"I’ve been around four generations in the restaurant business and I’ve worked with and know everybody. That’s why I can shit on Bourdain. He’s awesome. But at the same time we feud back and forth all the time. He’s mad at me because I made a comment about his new wife and so then she got mad at me.
You insulted his wife?
I made a comment about his first wife on The Braiser, and his new wife got pissed off. She wears the pants. Trust me. He’s always been dragged around by his dick. A lot of guys are. It’s nice that he always marries women with strong personalities to take care of him because then he can just wander around, get stoned, drink and tell stories. He’s like fucking Ernest Hemingway.
If you really have an intellectual debate with him, you’ll learn that he’s an amazing writer and storyteller and probably one of the shittiest chefs that ever lived. The guy can’t cook his way out of a paper bag. Everywhere he goes he makes Portuguese fish stew, beef bourguignon or he brings Eric Ripert with him to do something.
Look, what annoys me about chefs is fraudulent behavior, over-hyped food and ego, and I’ve been guilty of all of it myself. So now that I’ve gotten older, I just don’t want to be that type of person any longer.

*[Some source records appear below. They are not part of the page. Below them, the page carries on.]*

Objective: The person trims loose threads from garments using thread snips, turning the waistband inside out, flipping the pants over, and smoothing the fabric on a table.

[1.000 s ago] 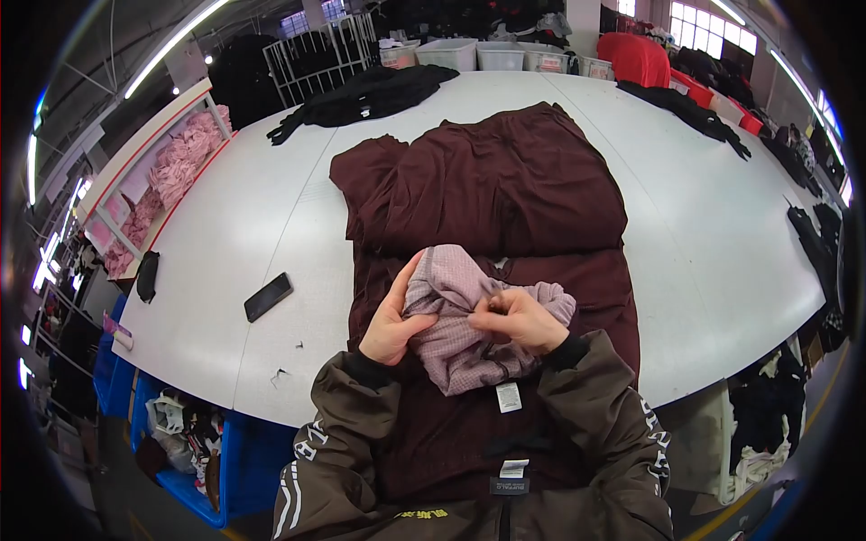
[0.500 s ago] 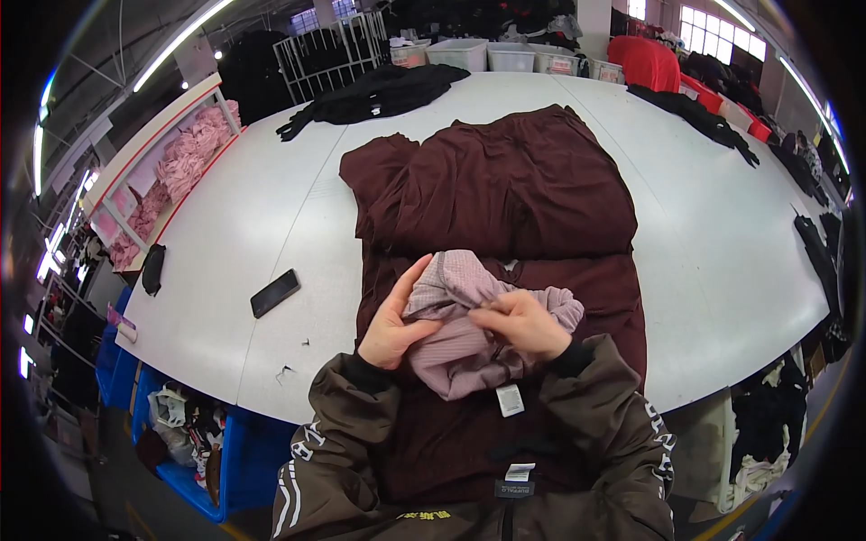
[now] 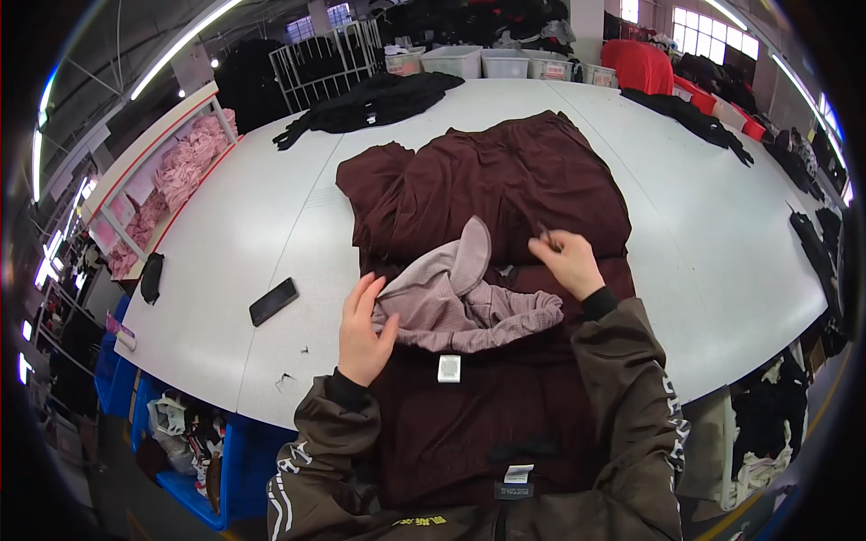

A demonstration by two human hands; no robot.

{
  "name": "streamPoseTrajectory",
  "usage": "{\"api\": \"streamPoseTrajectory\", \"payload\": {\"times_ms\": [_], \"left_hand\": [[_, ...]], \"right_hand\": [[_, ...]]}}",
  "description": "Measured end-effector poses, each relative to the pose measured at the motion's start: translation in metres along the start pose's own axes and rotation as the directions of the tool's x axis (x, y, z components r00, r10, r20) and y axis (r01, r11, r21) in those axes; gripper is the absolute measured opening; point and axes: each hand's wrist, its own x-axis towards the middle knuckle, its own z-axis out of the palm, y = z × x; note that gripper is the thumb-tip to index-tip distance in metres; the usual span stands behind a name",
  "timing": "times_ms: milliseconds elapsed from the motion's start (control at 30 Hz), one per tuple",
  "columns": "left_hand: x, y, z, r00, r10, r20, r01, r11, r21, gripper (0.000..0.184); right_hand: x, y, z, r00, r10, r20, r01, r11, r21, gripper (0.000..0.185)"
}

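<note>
A pale mauve ribbed garment (image 3: 442, 302) lies bunched on the dark maroon garments, a pointed flap standing up from it. A white label (image 3: 449, 368) hangs from its lower edge. My left hand (image 3: 363, 335) is at the garment's left end, with fabric between the thumb and the extended fingers. To the right and above the mauve garment, apart from it, my right hand (image 3: 570, 261) is closed in a pinch. A small dark thing shows at its fingertips, too small to make out. Under both hands spreads the maroon clothing (image 3: 505, 180).
A black phone (image 3: 273, 301) lies on the white table (image 3: 216, 243) at left, with dark thread bits nearby. Black garments (image 3: 374, 106) rest at the back. Blue bins (image 3: 253, 460) stand below the left edge; a rack of pink fabric (image 3: 189, 162) is at far left.
My right hand has left the mauve garment and moved up and right. The garment has spread out, its flap now upright, and its label has shifted left. My left hand has moved slightly left.
</note>
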Motion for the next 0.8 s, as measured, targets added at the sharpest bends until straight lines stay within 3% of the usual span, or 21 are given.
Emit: {"api": "streamPoseTrajectory", "payload": {"times_ms": [33,67,133,200,233,300,333,367,400,467,533,567,633,700,800], "left_hand": [[0.011,0.020,-0.005,0.997,0.065,-0.048,-0.067,0.997,-0.037,0.044],[0.015,0.025,0.004,0.997,0.054,-0.047,-0.056,0.998,-0.042,0.044],[0.020,0.036,0.026,0.963,0.135,0.235,-0.035,0.921,-0.388,0.034],[0.015,0.040,0.073,0.960,0.188,0.207,-0.110,0.933,-0.342,0.021],[0.004,0.042,0.083,0.823,0.008,0.568,0.124,0.973,-0.194,0.016],[-0.021,0.073,0.085,0.438,0.136,0.889,-0.082,0.990,-0.111,0.015],[-0.035,0.086,0.088,0.521,0.249,0.817,-0.081,0.967,-0.244,0.016],[-0.044,0.095,0.091,0.595,0.344,0.726,-0.082,0.925,-0.372,0.017],[-0.042,0.091,0.094,0.584,0.347,0.734,-0.077,0.924,-0.376,0.017],[-0.025,0.077,0.098,0.449,0.203,0.870,0.308,0.879,-0.364,0.024],[-0.031,0.059,0.123,0.630,-0.040,0.775,0.487,0.798,-0.355,0.029],[-0.028,0.056,0.132,0.629,-0.040,0.776,0.484,0.802,-0.350,0.029],[-0.011,0.058,0.153,0.772,-0.043,0.635,0.250,0.938,-0.241,0.026],[0.022,0.094,0.143,0.499,-0.134,0.856,0.465,0.875,-0.134,0.043],[0.031,0.087,0.159,0.477,0.010,0.879,0.456,0.852,-0.257,0.044]], "right_hand": [[-0.007,0.008,-0.008,0.967,0.168,0.190,-0.105,0.948,-0.302,0.022],[-0.017,0.010,-0.006,0.965,0.173,0.198,-0.106,0.945,-0.309,0.022],[-0.043,0.015,-0.001,0.948,0.217,0.231,-0.220,0.975,-0.015,0.024],[-0.073,0.019,0.007,0.930,0.254,0.265,-0.328,0.901,0.284,0.026],[-0.084,0.020,0.010,0.922,0.267,0.280,-0.368,0.826,0.426,0.027],[-0.085,0.022,0.007,0.917,0.269,0.293,-0.398,0.623,0.674,0.030],[-0.087,0.022,0.005,0.917,0.278,0.285,-0.398,0.621,0.675,0.030],[-0.092,0.021,0.004,0.899,0.308,0.312,-0.421,0.409,0.810,0.030],[-0.096,0.020,0.004,0.880,0.328,0.342,-0.411,0.167,0.896,0.031],[-0.103,0.020,0.004,0.854,0.332,0.402,-0.292,-0.333,0.896,0.033],[-0.104,0.027,0.005,0.872,0.257,0.417,-0.304,-0.384,0.872,0.034],[-0.105,0.032,0.008,0.885,0.180,0.430,-0.323,-0.427,0.844,0.035],[-0.109,0.039,0.012,0.897,0.028,0.441,-0.368,-0.503,0.782,0.036],[-0.112,0.032,0.008,0.895,0.064,0.442,-0.351,-0.512,0.784,0.035],[-0.111,0.021,-0.004,0.882,0.168,0.439,-0.295,-0.530,0.795,0.030]]}}
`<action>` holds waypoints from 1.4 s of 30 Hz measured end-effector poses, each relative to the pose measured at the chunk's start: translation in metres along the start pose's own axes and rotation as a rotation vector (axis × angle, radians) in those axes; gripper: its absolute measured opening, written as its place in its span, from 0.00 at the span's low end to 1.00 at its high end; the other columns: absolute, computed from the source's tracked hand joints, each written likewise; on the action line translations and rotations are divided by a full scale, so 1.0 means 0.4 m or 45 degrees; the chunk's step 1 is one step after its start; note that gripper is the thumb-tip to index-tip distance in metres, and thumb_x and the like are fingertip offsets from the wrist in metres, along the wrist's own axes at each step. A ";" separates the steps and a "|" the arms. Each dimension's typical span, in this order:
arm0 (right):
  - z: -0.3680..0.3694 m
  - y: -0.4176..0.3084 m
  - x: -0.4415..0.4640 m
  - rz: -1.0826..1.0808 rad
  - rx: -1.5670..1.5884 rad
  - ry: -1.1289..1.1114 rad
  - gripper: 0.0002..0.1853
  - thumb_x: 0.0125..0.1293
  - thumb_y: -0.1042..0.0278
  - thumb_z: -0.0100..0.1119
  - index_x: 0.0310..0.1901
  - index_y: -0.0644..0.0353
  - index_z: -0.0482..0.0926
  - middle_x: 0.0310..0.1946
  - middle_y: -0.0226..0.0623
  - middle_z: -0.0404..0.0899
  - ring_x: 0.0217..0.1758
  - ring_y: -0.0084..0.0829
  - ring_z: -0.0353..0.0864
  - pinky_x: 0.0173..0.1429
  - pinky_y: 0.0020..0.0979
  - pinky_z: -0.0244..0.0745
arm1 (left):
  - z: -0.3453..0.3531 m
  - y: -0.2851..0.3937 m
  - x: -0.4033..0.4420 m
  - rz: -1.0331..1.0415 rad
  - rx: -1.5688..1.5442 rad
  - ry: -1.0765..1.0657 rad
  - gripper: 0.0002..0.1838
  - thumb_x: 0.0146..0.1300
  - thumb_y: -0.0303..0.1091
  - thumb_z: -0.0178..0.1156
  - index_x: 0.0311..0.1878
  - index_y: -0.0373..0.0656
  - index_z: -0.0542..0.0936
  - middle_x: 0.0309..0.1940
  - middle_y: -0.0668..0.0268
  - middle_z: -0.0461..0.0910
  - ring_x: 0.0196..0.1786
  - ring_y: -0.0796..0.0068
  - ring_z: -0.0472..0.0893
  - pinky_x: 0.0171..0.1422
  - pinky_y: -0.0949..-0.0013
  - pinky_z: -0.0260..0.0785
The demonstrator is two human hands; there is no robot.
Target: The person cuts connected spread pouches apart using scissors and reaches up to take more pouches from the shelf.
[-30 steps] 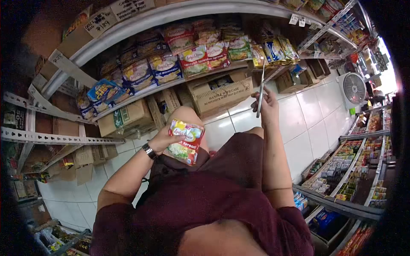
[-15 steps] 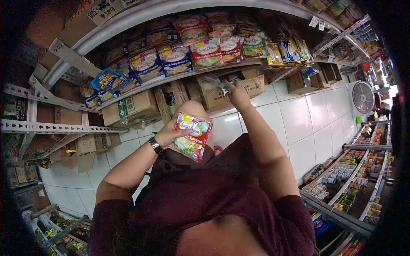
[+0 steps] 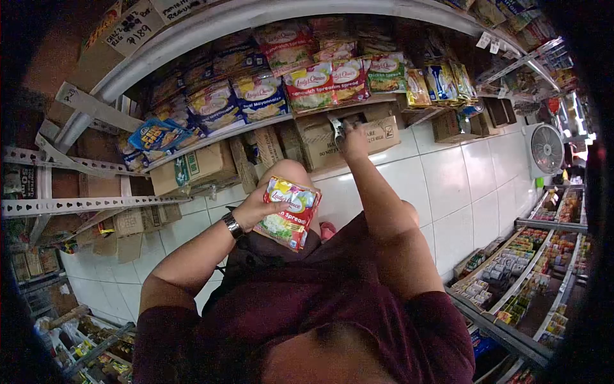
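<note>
I have the left hand (image 3: 257, 208) pinching flat, glossy packets (image 3: 291, 221); the right hand (image 3: 353, 142), its grip too dim to tell, is at an angular cardboard box (image 3: 382, 133).

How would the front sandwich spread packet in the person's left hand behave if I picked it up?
The front packet would probably flex, since it looks like a soft, thin-walled pouch. Its glossy-looking print suggests slight slipperiness. Being flat and broad, it seems unlikely to roll.
</note>
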State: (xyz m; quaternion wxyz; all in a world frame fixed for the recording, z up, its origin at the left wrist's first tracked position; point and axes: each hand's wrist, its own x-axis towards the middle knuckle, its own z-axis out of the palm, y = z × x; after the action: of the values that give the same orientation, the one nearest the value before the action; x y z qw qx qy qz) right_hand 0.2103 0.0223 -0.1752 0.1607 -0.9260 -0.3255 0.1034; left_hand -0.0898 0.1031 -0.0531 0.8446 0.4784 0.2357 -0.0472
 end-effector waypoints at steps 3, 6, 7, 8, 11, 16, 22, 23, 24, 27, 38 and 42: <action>-0.012 -0.011 -0.005 -0.034 0.098 0.044 0.28 0.53 0.66 0.62 0.58 0.48 0.71 0.52 0.48 0.67 0.56 0.48 0.69 0.58 0.43 0.69 | 0.002 0.001 -0.003 -0.020 0.019 0.009 0.24 0.61 0.32 0.63 0.58 0.37 0.68 0.50 0.64 0.77 0.53 0.75 0.76 0.60 0.69 0.68; 0.010 -0.012 0.001 0.019 -0.076 -0.052 0.30 0.53 0.63 0.62 0.60 0.46 0.69 0.53 0.47 0.67 0.58 0.47 0.68 0.58 0.43 0.69 | -0.003 -0.010 -0.001 -0.015 0.018 0.012 0.25 0.60 0.32 0.63 0.59 0.37 0.68 0.50 0.64 0.77 0.53 0.75 0.76 0.60 0.69 0.68; 0.012 -0.015 -0.001 0.011 -0.075 -0.051 0.30 0.53 0.63 0.62 0.60 0.46 0.69 0.53 0.47 0.67 0.58 0.47 0.68 0.58 0.43 0.69 | -0.009 -0.018 0.002 0.011 0.050 0.006 0.25 0.60 0.32 0.64 0.59 0.38 0.68 0.50 0.65 0.77 0.53 0.76 0.76 0.60 0.69 0.68; 0.016 -0.018 -0.009 -0.006 -0.177 -0.031 0.29 0.53 0.64 0.61 0.60 0.45 0.69 0.54 0.46 0.66 0.59 0.46 0.68 0.58 0.44 0.68 | -0.014 -0.025 -0.001 0.035 0.080 0.002 0.25 0.60 0.32 0.64 0.59 0.38 0.68 0.50 0.65 0.77 0.53 0.76 0.76 0.60 0.69 0.68; -0.010 -0.029 -0.026 -0.050 -0.275 -0.031 0.26 0.58 0.66 0.56 0.60 0.46 0.69 0.54 0.46 0.68 0.62 0.45 0.65 0.59 0.45 0.67 | -0.013 -0.026 -0.007 0.018 0.039 0.043 0.26 0.60 0.33 0.65 0.59 0.39 0.68 0.50 0.65 0.77 0.53 0.77 0.76 0.59 0.70 0.68; -0.016 -0.006 -0.039 -0.200 -0.405 -0.063 0.22 0.60 0.65 0.55 0.57 0.51 0.69 0.51 0.48 0.71 0.59 0.46 0.69 0.57 0.44 0.69 | -0.012 -0.026 -0.004 0.040 0.104 0.002 0.26 0.59 0.34 0.65 0.59 0.39 0.68 0.50 0.65 0.77 0.52 0.77 0.76 0.59 0.70 0.68; -0.015 -0.001 -0.027 -0.171 -0.115 -0.007 0.27 0.50 0.64 0.62 0.54 0.58 0.71 0.41 0.55 0.77 0.43 0.54 0.78 0.49 0.45 0.75 | -0.020 -0.037 -0.008 0.005 -0.044 0.055 0.26 0.59 0.36 0.66 0.58 0.38 0.70 0.50 0.64 0.78 0.52 0.75 0.77 0.58 0.69 0.69; -0.023 0.003 -0.030 -0.198 -0.107 0.006 0.27 0.50 0.64 0.62 0.54 0.58 0.71 0.41 0.55 0.77 0.43 0.54 0.78 0.49 0.45 0.75 | -0.025 -0.034 -0.014 -0.021 -0.171 0.073 0.26 0.58 0.36 0.66 0.58 0.38 0.70 0.50 0.63 0.78 0.51 0.74 0.77 0.58 0.69 0.69; -0.027 0.016 -0.034 -0.224 0.064 -0.098 0.25 0.52 0.65 0.62 0.53 0.60 0.72 0.38 0.52 0.79 0.39 0.49 0.80 0.46 0.41 0.76 | -0.038 -0.041 -0.012 -0.060 -0.238 0.126 0.26 0.59 0.35 0.64 0.59 0.39 0.69 0.53 0.59 0.77 0.54 0.67 0.78 0.61 0.62 0.69; -0.063 -0.001 -0.129 -0.130 0.964 -0.351 0.21 0.56 0.71 0.59 0.53 0.66 0.73 0.35 0.42 0.80 0.32 0.30 0.80 0.39 0.28 0.76 | -0.038 -0.007 -0.028 -0.181 -0.824 -0.041 0.25 0.62 0.40 0.61 0.59 0.40 0.70 0.54 0.58 0.76 0.54 0.65 0.78 0.60 0.58 0.70; -0.302 -0.130 -0.422 -0.307 1.180 -0.535 0.17 0.65 0.71 0.54 0.55 0.66 0.72 0.43 0.37 0.80 0.48 0.28 0.77 0.53 0.28 0.71 | 0.118 0.117 0.050 0.111 -0.489 -0.053 0.19 0.61 0.33 0.62 0.54 0.38 0.73 0.48 0.60 0.80 0.49 0.69 0.81 0.54 0.62 0.75; -0.356 -0.115 -0.419 -0.156 1.944 -0.409 0.31 0.63 0.71 0.58 0.65 0.67 0.58 0.54 0.37 0.72 0.55 0.30 0.73 0.59 0.32 0.69 | 0.177 0.156 0.022 0.296 -0.254 0.059 0.20 0.60 0.32 0.63 0.53 0.37 0.72 0.47 0.62 0.80 0.48 0.73 0.80 0.52 0.67 0.75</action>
State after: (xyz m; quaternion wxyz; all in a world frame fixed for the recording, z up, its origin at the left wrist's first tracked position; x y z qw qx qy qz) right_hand 0.0979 -0.0831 -0.0118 0.7095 -0.5133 -0.2339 0.4225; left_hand -0.0380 0.0792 0.0228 0.8820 0.4172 0.2016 0.0856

I’d much rather see younger, talented people do the projects that I’m not directly involved with, but yet be a mentor to them. It’s a valuable gift to be able to mentor younger guys to work hard and be honest about their work. My friends call me Yoda now. Because like, OK, I can kick your ass, but I’d rather sit in the corner peacefully and give sound-bites and good advice. I’ll be 60 in two years. Fuck it, right?"